Quels ont été les résultats de base?

Les chercheurs ont découvert que l’enzyme EphB2 pouvait se lier aux fibres oligomères bêta-amyloïdes associées à la maladie d’Alzheimer. Chez les rats atteints d’une maladie apparentée à la maladie d’Alzheimer, les taux d’EphB2 étaient plus bas que chez les rats témoins à 3-4 mois, mais pas à 2 mois. Le traitement de cellules cérébrales cultivées de rats normaux avec des oligomères bêta-amyloïdes pendant trois jours a conduit à l’épuisement de leurs taux d’EphB2. Cette déplétion s’est produite à l’intérieur d’une structure dans la cellule appelée le protéasome.

Les chercheurs ont également montré que le manque d’EphB2 dans la cellule affectait la voie de signalisation NMDA, réduisant spécifiquement la façon dont les signaux traversaient les synapses le long de ces cellules nerveuses. En effet, la déplétion de l’enzyme EphB2 a altéré les récepteurs cellulaires impliqués dans le NMDA.

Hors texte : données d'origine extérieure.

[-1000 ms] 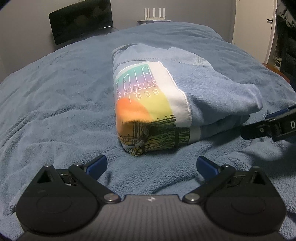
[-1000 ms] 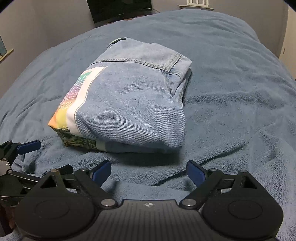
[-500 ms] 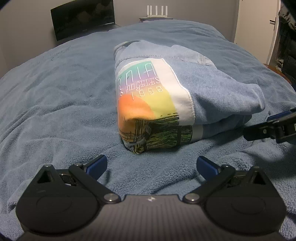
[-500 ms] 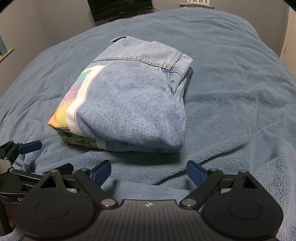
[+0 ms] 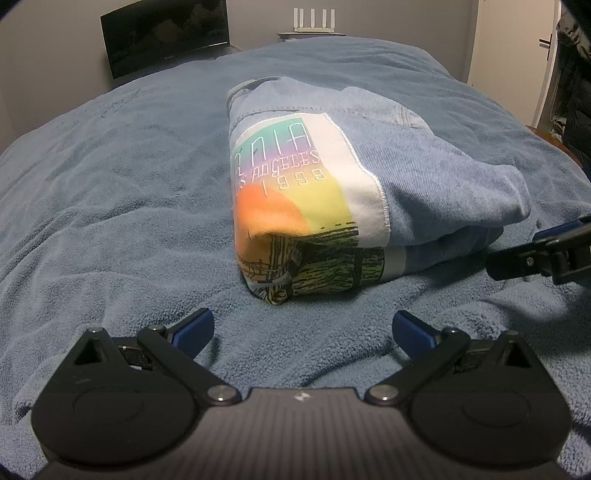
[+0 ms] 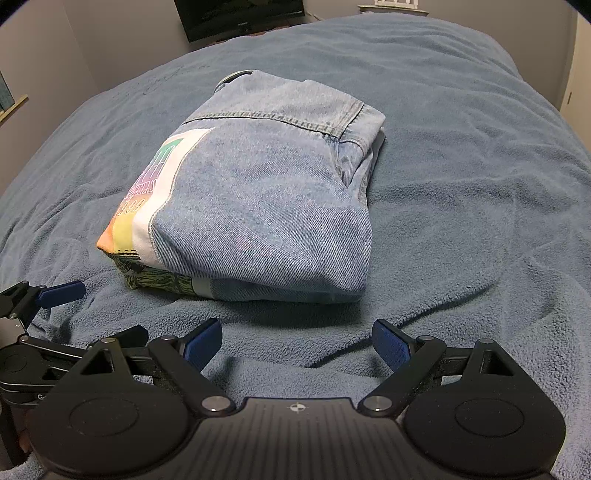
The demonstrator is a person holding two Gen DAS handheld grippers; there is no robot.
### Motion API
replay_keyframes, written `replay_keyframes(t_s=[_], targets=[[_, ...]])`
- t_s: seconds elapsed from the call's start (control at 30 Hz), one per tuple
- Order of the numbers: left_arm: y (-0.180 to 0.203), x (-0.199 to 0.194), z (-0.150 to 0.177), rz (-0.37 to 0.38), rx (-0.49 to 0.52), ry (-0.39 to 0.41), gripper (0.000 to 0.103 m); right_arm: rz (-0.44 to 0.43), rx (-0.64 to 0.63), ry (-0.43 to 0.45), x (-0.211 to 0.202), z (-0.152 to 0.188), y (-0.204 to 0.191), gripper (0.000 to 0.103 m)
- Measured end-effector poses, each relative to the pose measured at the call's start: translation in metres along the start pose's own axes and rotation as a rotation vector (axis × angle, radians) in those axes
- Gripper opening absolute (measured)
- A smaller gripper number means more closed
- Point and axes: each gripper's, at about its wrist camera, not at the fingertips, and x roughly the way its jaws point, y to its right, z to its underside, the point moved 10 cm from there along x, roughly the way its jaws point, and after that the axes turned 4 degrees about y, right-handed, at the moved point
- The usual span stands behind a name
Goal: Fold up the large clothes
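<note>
A light blue denim garment (image 5: 424, 177) lies folded into a thick rectangle on the blue blanket (image 5: 110, 206). A rainbow print panel (image 5: 295, 177) wraps its near left end. The same denim bundle (image 6: 266, 206) fills the middle of the right wrist view. My left gripper (image 5: 303, 328) stands open just short of the print end, with only blanket between its blue pads. My right gripper (image 6: 297, 343) is open too, in front of the bundle's long folded edge and apart from it. Each gripper shows at the side of the other's view.
The blanket covers a wide bed (image 6: 480, 147) that slopes away on all sides. A dark screen (image 5: 166, 33) stands by the far wall, beside a white router (image 5: 314, 20). A white door (image 5: 517, 55) and dark hanging clothes (image 5: 576, 85) are at the right.
</note>
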Motion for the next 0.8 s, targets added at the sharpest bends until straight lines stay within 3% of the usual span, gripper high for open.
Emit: replay_keyframes(t_s=[0.8], targets=[[-0.0001, 0.001, -0.0003, 0.001, 0.0, -0.002, 0.103, -0.008, 0.003, -0.008, -0.0006, 0.0019, 0.0001, 0.091]])
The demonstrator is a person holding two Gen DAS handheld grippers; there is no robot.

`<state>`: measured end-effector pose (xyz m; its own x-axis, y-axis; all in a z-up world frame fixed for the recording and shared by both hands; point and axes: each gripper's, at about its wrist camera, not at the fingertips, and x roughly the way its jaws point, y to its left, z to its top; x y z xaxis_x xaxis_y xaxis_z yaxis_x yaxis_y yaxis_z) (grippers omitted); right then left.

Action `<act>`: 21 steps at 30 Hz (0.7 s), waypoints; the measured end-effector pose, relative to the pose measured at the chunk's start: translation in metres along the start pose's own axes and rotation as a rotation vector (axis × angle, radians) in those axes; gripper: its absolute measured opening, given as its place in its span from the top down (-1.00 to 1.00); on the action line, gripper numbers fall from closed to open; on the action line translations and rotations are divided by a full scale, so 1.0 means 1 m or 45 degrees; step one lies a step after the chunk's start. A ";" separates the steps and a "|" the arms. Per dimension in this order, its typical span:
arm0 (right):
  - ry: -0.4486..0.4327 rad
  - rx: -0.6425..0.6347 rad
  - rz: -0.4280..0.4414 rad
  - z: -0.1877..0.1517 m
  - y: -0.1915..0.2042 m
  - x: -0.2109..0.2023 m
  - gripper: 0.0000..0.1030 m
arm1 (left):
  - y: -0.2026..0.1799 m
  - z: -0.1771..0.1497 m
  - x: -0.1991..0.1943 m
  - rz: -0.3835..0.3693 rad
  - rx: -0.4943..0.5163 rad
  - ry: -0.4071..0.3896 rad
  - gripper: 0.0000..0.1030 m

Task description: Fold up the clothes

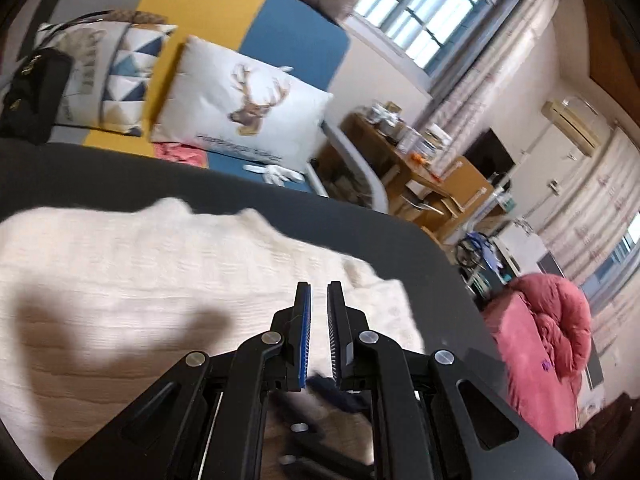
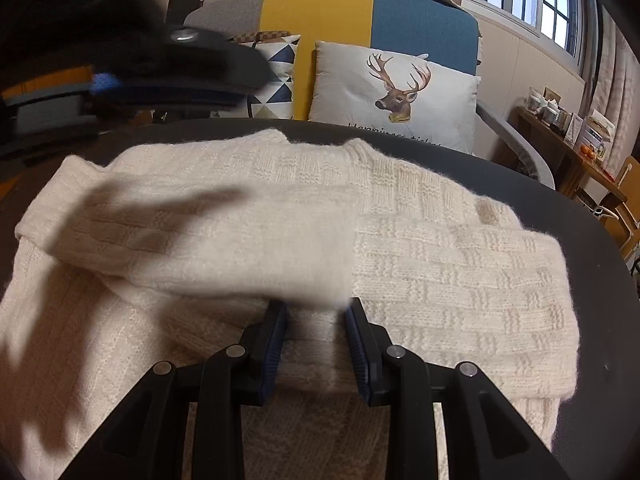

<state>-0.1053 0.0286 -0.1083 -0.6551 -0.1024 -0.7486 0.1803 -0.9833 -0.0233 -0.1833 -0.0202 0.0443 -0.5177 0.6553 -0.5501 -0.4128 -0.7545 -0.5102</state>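
My right gripper points down at the cream knitted sweater, its jaws part open with a ridge of the knit lying between the blue pads; whether they pinch the wool or only straddle it I cannot tell. My left gripper has its jaws drawn together with only a narrow slit between the pads and nothing in it, and it hangs over the sweater's right-hand part near the table's rounded corner. From the right wrist view that same left gripper shows as a dark blur at the upper left, above the table's far edge. The sweater lies flat on the dark grey table, already folded across, with a sleeve doubled over the body and the neckline toward the far edge. I judge the fold to be partly done: the next move calls for the free left gripper to take an edge or corner while the right one steadies the middle, and then a further fold across. Beyond the table stands a sofa in yellow and blue with a deer-print cushion and a triangle-patterned cushion. Barred windows, a cluttered wooden desk and a heap of pink quilt fill the room to the right.
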 end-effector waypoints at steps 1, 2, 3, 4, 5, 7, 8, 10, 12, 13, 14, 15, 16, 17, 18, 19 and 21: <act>-0.001 0.004 0.005 0.000 -0.001 0.000 0.41 | -0.008 0.000 0.001 -0.009 0.037 0.005 0.83; -0.002 0.009 0.010 0.000 -0.002 0.000 0.41 | -0.013 -0.001 0.001 -0.013 0.065 0.008 0.83; -0.004 0.018 0.021 0.000 -0.004 0.000 0.41 | -0.015 -0.002 -0.003 -0.014 0.077 0.006 0.83; -0.004 0.034 0.042 0.001 -0.007 0.000 0.41 | -0.012 -0.002 -0.008 -0.020 0.057 -0.004 0.83; -0.003 0.050 0.061 0.001 -0.010 0.000 0.41 | -0.005 -0.003 -0.015 -0.019 0.020 -0.020 0.83; 0.000 0.114 0.137 0.001 -0.020 0.000 0.39 | 0.012 -0.009 -0.030 0.029 -0.039 -0.048 0.81; 0.000 0.154 0.183 0.001 -0.027 0.000 0.39 | 0.023 -0.013 -0.036 0.080 -0.054 -0.053 0.77; 0.006 0.253 0.279 0.001 -0.040 0.000 0.39 | 0.052 -0.026 -0.049 0.201 -0.086 -0.068 0.77; 0.026 0.348 0.354 0.002 -0.051 0.000 0.39 | 0.077 -0.040 -0.067 0.279 -0.137 -0.109 0.77; 0.037 0.380 0.379 0.002 -0.055 -0.001 0.39 | 0.089 -0.047 -0.074 0.306 -0.166 -0.128 0.73; 0.049 0.415 0.403 0.002 -0.058 -0.001 0.39 | 0.100 -0.054 -0.080 0.314 -0.199 -0.141 0.68; 0.061 0.469 0.441 0.002 -0.062 -0.001 0.36 | 0.108 -0.060 -0.086 0.316 -0.227 -0.153 0.65; 0.071 0.524 0.486 0.002 -0.067 -0.001 0.34 | 0.114 -0.067 -0.091 0.315 -0.249 -0.168 0.59; 0.079 0.590 0.533 0.001 -0.072 0.000 0.33 | 0.119 -0.074 -0.095 0.312 -0.265 -0.184 0.50; 0.082 0.663 0.581 -0.001 -0.077 0.001 0.33 | 0.122 -0.080 -0.099 0.304 -0.275 -0.200 0.45; 0.077 0.720 0.625 -0.002 -0.082 0.001 0.33 | 0.123 -0.084 -0.101 0.293 -0.286 -0.215 0.40; 0.065 0.838 0.717 -0.003 -0.090 0.006 0.31 | 0.122 -0.088 -0.106 0.275 -0.291 -0.246 0.34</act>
<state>-0.1235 0.1168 -0.1127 -0.5593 -0.6085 -0.5629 -0.0036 -0.6772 0.7358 -0.1130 -0.1781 -0.0173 -0.7156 0.4462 -0.5374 -0.1120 -0.8327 -0.5423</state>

Chez les rats vivants atteints d’Alzheimer, l’introduction d’un gène pour augmenter les niveaux d’EphB2 s’est déroulée comme prévu. Ces rats traités n’ont pas montré les problèmes attendus dans leurs cellules cérébrales, qui étaient maintenant capables de conduire des impulsions comme d’habitude. Les tests ont montré que la force des synapses impliquées dans les signaux NMDA avait été restaurée.

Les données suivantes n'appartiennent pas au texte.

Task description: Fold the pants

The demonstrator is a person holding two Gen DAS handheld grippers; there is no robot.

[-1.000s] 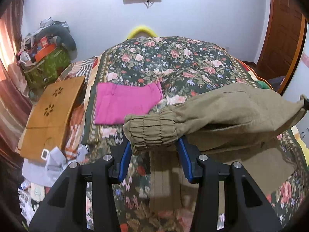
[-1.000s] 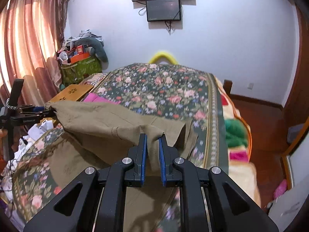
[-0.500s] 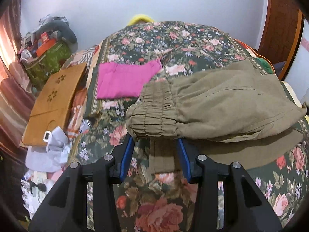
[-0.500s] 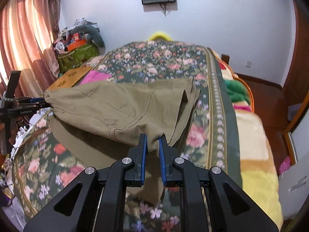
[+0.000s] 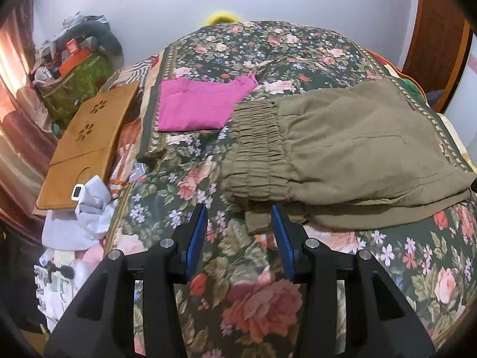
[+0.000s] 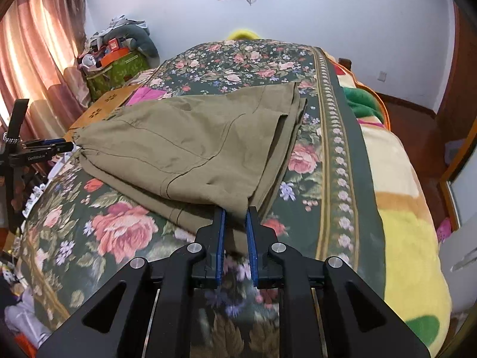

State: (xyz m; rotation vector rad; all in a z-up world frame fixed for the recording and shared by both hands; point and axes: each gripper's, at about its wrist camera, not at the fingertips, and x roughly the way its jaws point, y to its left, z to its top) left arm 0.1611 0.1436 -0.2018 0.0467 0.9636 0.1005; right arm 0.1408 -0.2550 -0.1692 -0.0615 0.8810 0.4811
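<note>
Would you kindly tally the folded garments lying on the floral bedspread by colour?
Olive: 1, the olive pants
Pink: 1, the pink garment
Total: 2

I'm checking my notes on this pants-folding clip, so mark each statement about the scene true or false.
1. The olive-green pants lie folded over on the floral bedspread. True.
2. The right gripper pinches the pants' edge. True.
3. A folded blue shirt lies beside the pants. False: it is a magenta garment.
4. The wooden lap tray lies on the pants. False: it lies apart, at the bed's side.
</note>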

Les rats traités pour restaurer les niveaux d’EphB2 ont également obtenu de meilleurs résultats sur certains tests comportementaux – ceux impliquant l’apprentissage spatial et non spatial et la mémoire. Il n’y avait aucune amélioration dans les tâches relatives à d’autres zones du cerveau.

Comment les chercheurs ont-ils interprété les résultats?

Les chercheurs concluent que la déplétion de EphB2 est importante dans “la dysfonction neuronale induite par l’amyloïde-b” et que l’augmentation des niveaux ou de la fonction EphB2 pourrait être bénéfique dans la maladie d’Alzheimer.

Conclusion

Ceci est une autre étude bien menée et bien décrite réalisée dans des cellules de rat en laboratoire. C’est une étude complexe utilisant des méthodes appropriées dans ce domaine. Cela dit, il est difficile de voir la pertinence directe de cette recherche pour les humains. Comme pour toute recherche sur les animaux, il ouvre la voie à une recherche similaire sur les cellules humaines, et les résultats de ces études futures auront une plus grande pertinence pour la maladie d’Alzheimer humaine. Il y a un certain nombre de problèmes éthiques et techniques associés à la thérapie génique chez l’homme et un domaine possible pour de futures recherches pourrait être de savoir si les niveaux d’EphB2 pourraient être augmentés par d’autres moyens.

Une question importante soulevée par les chercheurs est que cette étude a identifié l’implication de EphB2 dans seulement certaines régions du cerveau. D’autres recherches seront nécessaires pour déterminer si l’enzyme est également liée aux effets de la maladie d’Alzheimer observée dans d’autres parties du cerveau. Ils disent que si c’est le cas, EphB2 peut être une cible pour les traitements médicamenteux.